Not All Relations are Equal: Mining Informative Labels for Scene Graph Generation
This work addresses biases in scene graph generation for computer vision applications, offering an incremental improvement over existing methods.
The paper tackles the problem of scene graph generation (SGG) by addressing biases in training data that lead to poor generalization, proposing a framework that imputes missing informative relations to improve model training. The result is significant performance gains on the Visual Genome benchmark, including in zero-shot settings for unseen triplets.
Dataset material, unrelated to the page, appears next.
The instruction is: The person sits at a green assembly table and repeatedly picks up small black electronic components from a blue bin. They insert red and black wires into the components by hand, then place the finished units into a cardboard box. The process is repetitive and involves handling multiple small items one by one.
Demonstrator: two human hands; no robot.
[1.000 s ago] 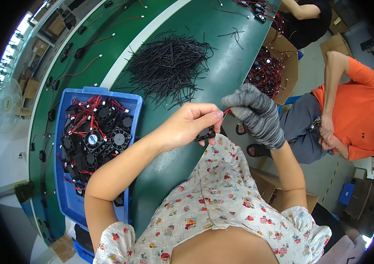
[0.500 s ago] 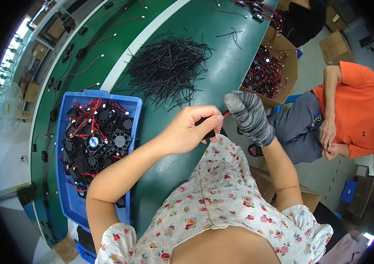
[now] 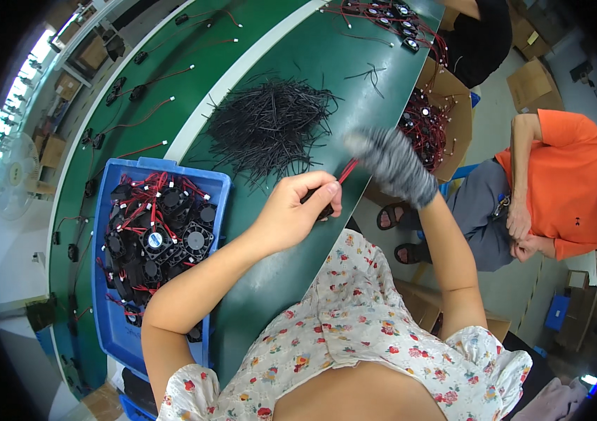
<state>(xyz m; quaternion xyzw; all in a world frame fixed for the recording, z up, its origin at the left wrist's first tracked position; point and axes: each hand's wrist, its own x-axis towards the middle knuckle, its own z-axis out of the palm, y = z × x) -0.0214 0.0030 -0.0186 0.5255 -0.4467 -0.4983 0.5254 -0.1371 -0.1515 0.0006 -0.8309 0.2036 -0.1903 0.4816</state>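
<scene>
- We hold one black fan [image 3: 326, 211] at centre in our left hand [image 3: 293, 206], fingers closed round it, red wiring [image 3: 347, 170] toward one o'clock.
- One gloved right hand [image 3: 393, 167] blurs at two o'clock; we cannot tell whether its fingers grip.
- We count one blue tray [image 3: 119, 330] at eight, one black strip heap [image 3: 270, 126] at eleven.
- More wiring shows than half a second ago.
</scene>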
Scene graph generation (SGG) aims to capture a wide variety of interactions between pairs of objects, which is essential for full scene understanding. Existing SGG methods trained on the entire set of relations fail to acquire complex reasoning about visual and textual correlations due to various biases in training data. Learning on trivial relations that indicate generic spatial configuration like 'on' instead of informative relations such as 'parked on' does not enforce this complex reasoning, harming generalization. To address this problem, we propose a novel framework for SGG training that exploits relation labels based on their informativeness. Our model-agnostic training procedure imputes missing informative relations for less informative samples in the training data and trains a SGG model on the imputed labels along with existing annotations. We show that this approach can successfully be used in conjunction with state-of-the-art SGG methods and improves their performance significantly in multiple metrics on the standard Visual Genome benchmark. Furthermore, we obtain considerable improvements for unseen triplets in a more challenging zero-shot setting.